Data Ingestion Incident Postmortem

On Tuesday August 8, 2017, we had degraded data collection for 57 minutes from 11:17 AM PDT to 12:14 PM PDT. Data processing remained delayed until 6:30 PM PDT.

Specifically, Amplitude was completely unavailable for data collection between 11:17 AM PDT and 11:58 AM PDT (41 minutes). Amplitude was available for partial data collection between 11:58 AM to 12:14 PM PDT (16 Minutes).

What happened?

Today, at 11:17 AM PDT (Tuesday, August 8), a portion of nodes of our event ingestion cluster unexpectedly and suddenly went down. This put our event ingestion cluster into a state where it was unable to handle the large amount of load that it was under.

At 11:58 AM, we were able to bring back partial data ingestion and we were able to get back to full data ingestion at 12:14 PM PDT.

Scope of impact

During the period that ingestion was down (August 8, 11:17 AM PDT - 11:58 AM PDT), all events that were sent to Amplitude were rejected. Beginning from August 8, 11:58 AM PDT until August 8 12:14 PM PDT, we started accepting a percentage of the events that we received. From 12:14 PM PDT onwards, all events were being accepted.

What is the extent of data loss?

There is a possibility of data loss whether you are sending data via our SDKs or HTTP API, depending on certain factors outlined below.

SDKs - There is default logic built into our SDK that stores up to 1000 events if a device goes offline; the device will then send the stored events once the device reconnects. Any events logged after 1000 will begin to displace the oldest event stored. All data has been preserved for users who performed 1000 or fewer events during the outage time frame of 57 minutes (August 8, 2017 from 11:17 AM PDT to August 8,2017 12:14 PM PDT) and have reopened the software. Any user who performed more than 1000 events during the outage time frame will experience partial data loss. Users who have not come back online yet will also be missing data. However, once those users come back over the coming days or weeks, data up to 1000 events per app-device_id pair would be sent to Amplitude.

HTTP API - If you are using our HTTP API and have built a retry logic that continued to retry until after data collection recovered (Tuesday August 8, 12:14 PM PDT), there should be no impact on data.

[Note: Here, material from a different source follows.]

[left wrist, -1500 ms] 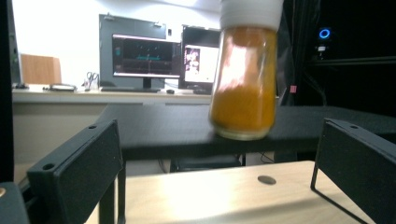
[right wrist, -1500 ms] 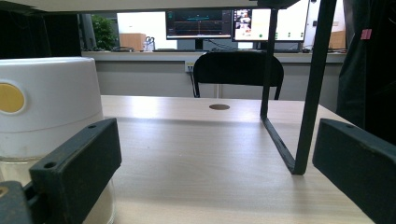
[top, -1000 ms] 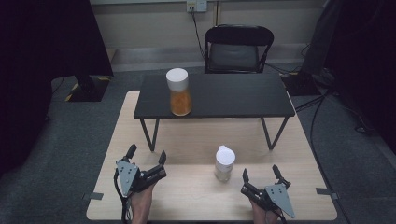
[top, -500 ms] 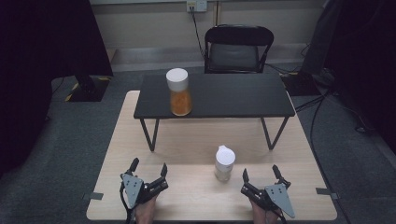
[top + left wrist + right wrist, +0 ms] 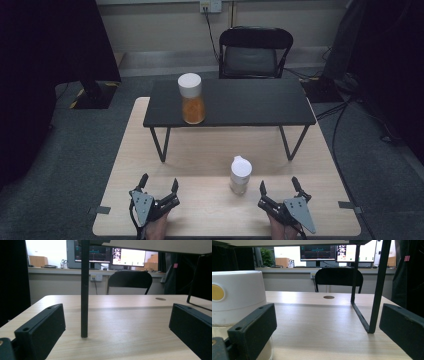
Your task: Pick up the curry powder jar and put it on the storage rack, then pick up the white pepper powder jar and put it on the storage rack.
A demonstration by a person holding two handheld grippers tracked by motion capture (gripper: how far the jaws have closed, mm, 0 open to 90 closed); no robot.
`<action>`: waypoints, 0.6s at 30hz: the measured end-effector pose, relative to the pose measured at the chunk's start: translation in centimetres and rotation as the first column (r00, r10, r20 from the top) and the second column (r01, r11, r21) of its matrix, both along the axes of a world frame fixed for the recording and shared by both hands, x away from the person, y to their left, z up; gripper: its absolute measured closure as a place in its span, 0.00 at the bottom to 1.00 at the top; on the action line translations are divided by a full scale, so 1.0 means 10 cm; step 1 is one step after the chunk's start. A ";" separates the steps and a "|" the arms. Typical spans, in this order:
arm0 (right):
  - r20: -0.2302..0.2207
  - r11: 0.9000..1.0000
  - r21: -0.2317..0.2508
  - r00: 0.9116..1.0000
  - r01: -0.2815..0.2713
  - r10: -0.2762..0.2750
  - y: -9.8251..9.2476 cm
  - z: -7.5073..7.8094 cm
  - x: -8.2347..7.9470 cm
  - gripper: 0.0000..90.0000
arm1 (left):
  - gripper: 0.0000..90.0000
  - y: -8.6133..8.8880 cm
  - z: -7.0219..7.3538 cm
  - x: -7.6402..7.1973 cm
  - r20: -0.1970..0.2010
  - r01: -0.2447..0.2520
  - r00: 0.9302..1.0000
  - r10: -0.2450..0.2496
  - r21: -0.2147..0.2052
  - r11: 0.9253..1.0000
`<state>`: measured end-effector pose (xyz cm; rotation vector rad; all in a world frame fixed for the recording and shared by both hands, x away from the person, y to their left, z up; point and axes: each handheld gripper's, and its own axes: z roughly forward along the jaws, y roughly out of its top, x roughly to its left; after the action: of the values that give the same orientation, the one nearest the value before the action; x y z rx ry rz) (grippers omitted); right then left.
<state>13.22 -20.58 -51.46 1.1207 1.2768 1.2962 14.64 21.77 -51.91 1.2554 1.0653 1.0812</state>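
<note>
A small clear jar with a white spouted lid (image 5: 240, 175) stands on the wooden table (image 5: 200, 150), near its front edge. A taller jar of orange contents with a white lid (image 5: 191, 99) stands on the left part of the black raised shelf (image 5: 240, 102). My left gripper (image 5: 159, 184) rests open at the front left, nothing between its jaws. My right gripper (image 5: 278, 186) rests open at the front right, just right of the small jar. In the right gripper view the small jar (image 5: 237, 302) looms at the left behind the left jaw, apart from it.
The black shelf stands on thin metal legs (image 5: 84, 290) (image 5: 377, 287) over the table's middle. A black folding chair (image 5: 255, 50) sits beyond the table's far edge. Monitors (image 5: 110, 256) line a counter at the back wall. Cables (image 5: 345, 110) run along the floor at right.
My left gripper has drawn back toward the front edge and slightly right. The right gripper and both jars have stayed put.
</note>
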 end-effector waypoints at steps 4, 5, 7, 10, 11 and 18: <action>0.000 1.000 0.000 1.000 0.003 -0.003 0.00 0.00 0.00 0.00 | 0.00 -0.04 0.01 -0.01 -0.006 -0.017 1.000 0.017 0.003 1.000; -0.001 1.000 0.000 1.000 0.003 -0.003 0.01 0.00 0.00 0.00 | 0.00 -0.04 0.01 -0.01 -0.006 -0.017 1.000 0.017 0.003 1.000; -0.002 1.000 -0.001 1.000 0.003 -0.003 0.01 0.00 0.00 0.00 | 0.00 -0.04 0.01 -0.01 -0.006 -0.017 1.000 0.017 0.003 1.000; 0.000 1.000 0.000 1.000 0.004 -0.004 0.01 0.00 0.00 0.00 | 0.00 -0.04 0.01 -0.01 -0.006 -0.017 1.000 0.017 0.003 1.000; 0.000 1.000 0.000 1.000 0.005 -0.005 0.01 0.00 0.00 0.00 | 0.00 -0.04 0.01 -0.01 -0.006 -0.017 1.000 0.017 0.003 1.000; 0.000 1.000 0.000 1.000 0.004 -0.004 0.01 0.00 0.00 0.00 | 0.00 -0.04 0.01 -0.01 -0.006 -0.019 1.000 0.019 0.003 1.000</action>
<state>13.21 -20.51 -51.47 1.1227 1.2734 1.2936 14.55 21.36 -51.81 1.2537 1.0828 1.0947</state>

If you do NOT have retry logic built in, you can re-send the events that occurred during the time frame. PLEASE NOTE: because a subset of the events were still being accepted and processed, there will be a possibility of duplicated events if you were NOT sending an insertid to Amplitude during the time of the outage. If you were using an insertid, then we will deduplicate all events that have the same insertid. Unfortunately, there is no way for us to fix duplicates if you choose to resend events without an insertid.

Segment or mParticle - For the data that was sent via Segment or mParticle, the missing data for the 57 minute time period has been re-sent to Amplitude based on our analysis of a sample customer set. If however, you do notice any missing data for the 57 minute interval, please let us know.

How can I tell if my data was impacted?

We encourage you to check to see if there were any noticeable dips in event volume during the outage timeframe. Because of differences in user usage patterns across customers, it is difficult for us to accurately measure impact for any one customer. For most customers, there will be on average a 2 to 3% decrease in event totals during the outage window of 57 minutes.

If you are on the Enterprise plan, you can also look at the Real-time event segmentation chart for August 8th to see if there are any dips in data and compare that to the previous day using Period over Period Comparison feature. You can also compare the data to same time period from the previous weeks as well.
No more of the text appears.